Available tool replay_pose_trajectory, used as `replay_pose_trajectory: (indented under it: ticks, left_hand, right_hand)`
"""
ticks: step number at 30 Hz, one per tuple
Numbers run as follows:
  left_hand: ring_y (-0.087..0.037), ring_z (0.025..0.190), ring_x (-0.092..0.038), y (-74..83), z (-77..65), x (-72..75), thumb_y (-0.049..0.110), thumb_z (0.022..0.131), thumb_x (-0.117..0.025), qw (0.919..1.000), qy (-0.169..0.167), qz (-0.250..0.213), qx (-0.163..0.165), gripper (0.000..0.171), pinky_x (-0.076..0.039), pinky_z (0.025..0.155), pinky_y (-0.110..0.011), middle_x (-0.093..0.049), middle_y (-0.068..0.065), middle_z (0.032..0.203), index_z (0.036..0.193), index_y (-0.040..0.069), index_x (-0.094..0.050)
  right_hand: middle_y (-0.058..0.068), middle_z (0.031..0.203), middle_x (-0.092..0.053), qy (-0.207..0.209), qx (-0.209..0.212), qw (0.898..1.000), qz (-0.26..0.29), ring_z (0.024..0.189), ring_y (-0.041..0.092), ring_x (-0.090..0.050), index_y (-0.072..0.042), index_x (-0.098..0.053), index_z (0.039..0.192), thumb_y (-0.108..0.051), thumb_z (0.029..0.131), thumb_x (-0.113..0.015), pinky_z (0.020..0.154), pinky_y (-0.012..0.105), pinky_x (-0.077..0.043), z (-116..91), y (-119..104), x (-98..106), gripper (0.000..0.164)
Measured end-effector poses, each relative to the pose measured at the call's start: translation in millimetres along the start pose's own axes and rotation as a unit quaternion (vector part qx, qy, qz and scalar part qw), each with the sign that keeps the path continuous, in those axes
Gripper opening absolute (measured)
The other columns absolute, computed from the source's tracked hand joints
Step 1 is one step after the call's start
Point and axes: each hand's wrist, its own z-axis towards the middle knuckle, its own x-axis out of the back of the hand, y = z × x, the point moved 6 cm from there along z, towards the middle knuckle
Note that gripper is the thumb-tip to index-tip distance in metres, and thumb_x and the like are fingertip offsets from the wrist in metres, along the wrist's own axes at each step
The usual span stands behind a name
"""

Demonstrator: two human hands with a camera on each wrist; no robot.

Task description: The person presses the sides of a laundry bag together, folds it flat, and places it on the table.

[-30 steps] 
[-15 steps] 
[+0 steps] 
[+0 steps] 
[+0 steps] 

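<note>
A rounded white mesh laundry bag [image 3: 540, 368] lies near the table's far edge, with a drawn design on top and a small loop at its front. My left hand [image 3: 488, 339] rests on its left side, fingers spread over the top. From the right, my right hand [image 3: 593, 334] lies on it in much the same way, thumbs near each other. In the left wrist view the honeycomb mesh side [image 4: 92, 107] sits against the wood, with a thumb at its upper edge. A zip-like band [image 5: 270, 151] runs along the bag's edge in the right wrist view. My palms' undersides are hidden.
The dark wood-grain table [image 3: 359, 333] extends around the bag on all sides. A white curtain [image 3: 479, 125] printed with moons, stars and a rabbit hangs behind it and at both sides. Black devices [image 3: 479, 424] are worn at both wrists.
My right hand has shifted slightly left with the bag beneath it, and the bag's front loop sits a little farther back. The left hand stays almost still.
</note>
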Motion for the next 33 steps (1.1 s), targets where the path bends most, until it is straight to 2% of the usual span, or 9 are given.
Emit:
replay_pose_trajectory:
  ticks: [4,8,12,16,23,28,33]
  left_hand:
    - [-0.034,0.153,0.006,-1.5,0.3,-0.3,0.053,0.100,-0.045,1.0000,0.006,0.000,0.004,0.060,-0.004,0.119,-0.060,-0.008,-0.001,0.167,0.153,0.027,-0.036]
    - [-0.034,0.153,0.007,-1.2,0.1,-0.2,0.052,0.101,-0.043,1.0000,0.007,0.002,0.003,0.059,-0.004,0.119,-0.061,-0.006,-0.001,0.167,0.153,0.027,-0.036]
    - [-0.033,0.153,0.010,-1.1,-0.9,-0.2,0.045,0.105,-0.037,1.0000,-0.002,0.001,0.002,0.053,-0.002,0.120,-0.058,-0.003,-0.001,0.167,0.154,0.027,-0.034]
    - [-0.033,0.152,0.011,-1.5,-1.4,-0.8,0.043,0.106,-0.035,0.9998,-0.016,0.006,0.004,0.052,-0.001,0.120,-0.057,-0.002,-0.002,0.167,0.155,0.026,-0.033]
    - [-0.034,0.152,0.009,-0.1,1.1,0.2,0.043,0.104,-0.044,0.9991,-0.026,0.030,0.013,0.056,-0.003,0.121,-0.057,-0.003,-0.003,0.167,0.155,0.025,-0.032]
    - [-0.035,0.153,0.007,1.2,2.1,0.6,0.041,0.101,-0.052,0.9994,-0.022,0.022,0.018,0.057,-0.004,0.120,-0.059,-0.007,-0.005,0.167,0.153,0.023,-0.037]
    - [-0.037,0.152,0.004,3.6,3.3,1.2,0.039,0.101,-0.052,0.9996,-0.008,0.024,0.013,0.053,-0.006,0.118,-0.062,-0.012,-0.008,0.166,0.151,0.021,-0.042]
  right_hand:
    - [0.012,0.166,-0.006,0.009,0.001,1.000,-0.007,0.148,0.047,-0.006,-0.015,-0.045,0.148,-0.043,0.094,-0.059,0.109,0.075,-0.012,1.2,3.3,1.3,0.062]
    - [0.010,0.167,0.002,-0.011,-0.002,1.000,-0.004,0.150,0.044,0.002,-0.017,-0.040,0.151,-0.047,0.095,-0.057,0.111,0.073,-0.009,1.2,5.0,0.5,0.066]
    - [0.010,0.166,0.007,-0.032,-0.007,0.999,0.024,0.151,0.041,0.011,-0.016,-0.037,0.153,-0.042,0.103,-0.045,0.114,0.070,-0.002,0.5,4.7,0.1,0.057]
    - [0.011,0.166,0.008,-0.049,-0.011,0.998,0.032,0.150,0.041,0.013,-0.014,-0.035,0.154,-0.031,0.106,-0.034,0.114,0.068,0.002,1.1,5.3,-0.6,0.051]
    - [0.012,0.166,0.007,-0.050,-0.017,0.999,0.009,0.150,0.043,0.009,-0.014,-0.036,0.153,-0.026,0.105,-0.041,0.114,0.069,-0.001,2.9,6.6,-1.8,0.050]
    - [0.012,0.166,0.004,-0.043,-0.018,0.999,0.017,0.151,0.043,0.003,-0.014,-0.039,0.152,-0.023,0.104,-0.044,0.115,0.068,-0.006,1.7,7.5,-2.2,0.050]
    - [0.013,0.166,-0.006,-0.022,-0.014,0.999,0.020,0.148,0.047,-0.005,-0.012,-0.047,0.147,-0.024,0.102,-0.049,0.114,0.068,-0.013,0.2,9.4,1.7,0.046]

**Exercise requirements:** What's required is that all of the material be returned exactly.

**Response area:**
Available tool replay_pose_trajectory, used as `replay_pose_trajectory: (indented under it: ticks, left_hand, right_hand)`
"""
ticks: step number at 30 Hz, one per tuple
Numbers run as follows:
  left_hand: ring_y (-0.087..0.037), ring_z (0.025..0.190), ring_x (-0.092..0.038), y (-74..83), z (-77..65), x (-72..75), thumb_y (-0.049..0.110), thumb_z (0.022..0.131), thumb_x (-0.117..0.025), qw (0.919..1.000), qy (-0.169..0.167), qz (-0.250..0.213), qx (-0.163..0.165), gripper (0.000..0.171), pinky_x (-0.076..0.039), pinky_z (0.025..0.155), pinky_y (-0.110..0.011), middle_x (-0.093..0.049), middle_y (-0.068..0.065), middle_z (0.032..0.203), index_z (0.036..0.193), index_y (-0.040..0.069), index_x (-0.094..0.050)
  right_hand: middle_y (-0.058..0.068), middle_z (0.031..0.203), middle_x (-0.092..0.053), qy (-0.207..0.209), qx (-0.209..0.212), qw (0.898..1.000), qz (-0.26..0.29), ring_z (0.024..0.189), ring_y (-0.041..0.092), ring_x (-0.090..0.050), index_y (-0.072..0.042), index_x (-0.098..0.053), index_z (0.039..0.192), thumb_y (-0.108..0.051), thumb_z (0.029..0.131), thumb_x (-0.113..0.015), pinky_z (0.020..0.154), pinky_y (-0.012..0.105), pinky_x (-0.077..0.043), z (-116..91), y (-119..104), x (-98..106), gripper (0.000..0.164)
Measured end-effector poses, each relative to the pose measured at the call's start: translation in millimetres along the start pose's own axes and rotation as a unit quaternion (vector part qx, qy, qz and scalar part qw), each with the sign that keeps the path continuous, in those axes
Gripper opening absolute (measured)
The other columns absolute, computed from the source's tracked hand joints
Step 1 is one step after the call's start
Point and axes: each hand's wrist, its own z-axis towards the middle knuckle, its own x-axis out of the back of the hand, y = z × x, the point moved 6 cm from there along z, towards the middle knuckle
Note that gripper is the thumb-tip to index-tip distance in metres, and thumb_x and the like are fingertip offsets from the wrist in metres, along the wrist's own axes at each step
The usual span stands behind a name
"""

Demonstrator: two human hands with a camera on each wrist; no robot.

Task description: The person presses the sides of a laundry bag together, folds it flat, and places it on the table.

[-30 steps] 
[-15 steps] 
[+0 steps] 
[+0 steps] 
[+0 steps] 

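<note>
A rounded white mesh laundry bag [image 3: 540, 368] lies near the table's far edge, with a drawn design on top and a small loop at its front. My left hand [image 3: 488, 339] rests on its left side, fingers spread over the top. From the right, my right hand [image 3: 593, 334] lies on it in much the same way, thumbs near each other. In the left wrist view the honeycomb mesh side [image 4: 92, 107] sits against the wood, with a thumb at its upper edge. A zip-like band [image 5: 270, 151] runs along the bag's edge in the right wrist view. My palms' undersides are hidden.
The dark wood-grain table [image 3: 359, 333] extends around the bag on all sides. A white curtain [image 3: 479, 125] printed with moons, stars and a rabbit hangs behind it and at both sides. Black devices [image 3: 479, 424] are worn at both wrists.
My right hand has shifted slightly left with the bag beneath it, and the bag's front loop sits a little farther back. The left hand stays almost still.
</note>
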Motion for the next 33 steps (1.1 s), targets where the path bends most, until it is straight to 2% of the usual span, or 9 are given.
Emit:
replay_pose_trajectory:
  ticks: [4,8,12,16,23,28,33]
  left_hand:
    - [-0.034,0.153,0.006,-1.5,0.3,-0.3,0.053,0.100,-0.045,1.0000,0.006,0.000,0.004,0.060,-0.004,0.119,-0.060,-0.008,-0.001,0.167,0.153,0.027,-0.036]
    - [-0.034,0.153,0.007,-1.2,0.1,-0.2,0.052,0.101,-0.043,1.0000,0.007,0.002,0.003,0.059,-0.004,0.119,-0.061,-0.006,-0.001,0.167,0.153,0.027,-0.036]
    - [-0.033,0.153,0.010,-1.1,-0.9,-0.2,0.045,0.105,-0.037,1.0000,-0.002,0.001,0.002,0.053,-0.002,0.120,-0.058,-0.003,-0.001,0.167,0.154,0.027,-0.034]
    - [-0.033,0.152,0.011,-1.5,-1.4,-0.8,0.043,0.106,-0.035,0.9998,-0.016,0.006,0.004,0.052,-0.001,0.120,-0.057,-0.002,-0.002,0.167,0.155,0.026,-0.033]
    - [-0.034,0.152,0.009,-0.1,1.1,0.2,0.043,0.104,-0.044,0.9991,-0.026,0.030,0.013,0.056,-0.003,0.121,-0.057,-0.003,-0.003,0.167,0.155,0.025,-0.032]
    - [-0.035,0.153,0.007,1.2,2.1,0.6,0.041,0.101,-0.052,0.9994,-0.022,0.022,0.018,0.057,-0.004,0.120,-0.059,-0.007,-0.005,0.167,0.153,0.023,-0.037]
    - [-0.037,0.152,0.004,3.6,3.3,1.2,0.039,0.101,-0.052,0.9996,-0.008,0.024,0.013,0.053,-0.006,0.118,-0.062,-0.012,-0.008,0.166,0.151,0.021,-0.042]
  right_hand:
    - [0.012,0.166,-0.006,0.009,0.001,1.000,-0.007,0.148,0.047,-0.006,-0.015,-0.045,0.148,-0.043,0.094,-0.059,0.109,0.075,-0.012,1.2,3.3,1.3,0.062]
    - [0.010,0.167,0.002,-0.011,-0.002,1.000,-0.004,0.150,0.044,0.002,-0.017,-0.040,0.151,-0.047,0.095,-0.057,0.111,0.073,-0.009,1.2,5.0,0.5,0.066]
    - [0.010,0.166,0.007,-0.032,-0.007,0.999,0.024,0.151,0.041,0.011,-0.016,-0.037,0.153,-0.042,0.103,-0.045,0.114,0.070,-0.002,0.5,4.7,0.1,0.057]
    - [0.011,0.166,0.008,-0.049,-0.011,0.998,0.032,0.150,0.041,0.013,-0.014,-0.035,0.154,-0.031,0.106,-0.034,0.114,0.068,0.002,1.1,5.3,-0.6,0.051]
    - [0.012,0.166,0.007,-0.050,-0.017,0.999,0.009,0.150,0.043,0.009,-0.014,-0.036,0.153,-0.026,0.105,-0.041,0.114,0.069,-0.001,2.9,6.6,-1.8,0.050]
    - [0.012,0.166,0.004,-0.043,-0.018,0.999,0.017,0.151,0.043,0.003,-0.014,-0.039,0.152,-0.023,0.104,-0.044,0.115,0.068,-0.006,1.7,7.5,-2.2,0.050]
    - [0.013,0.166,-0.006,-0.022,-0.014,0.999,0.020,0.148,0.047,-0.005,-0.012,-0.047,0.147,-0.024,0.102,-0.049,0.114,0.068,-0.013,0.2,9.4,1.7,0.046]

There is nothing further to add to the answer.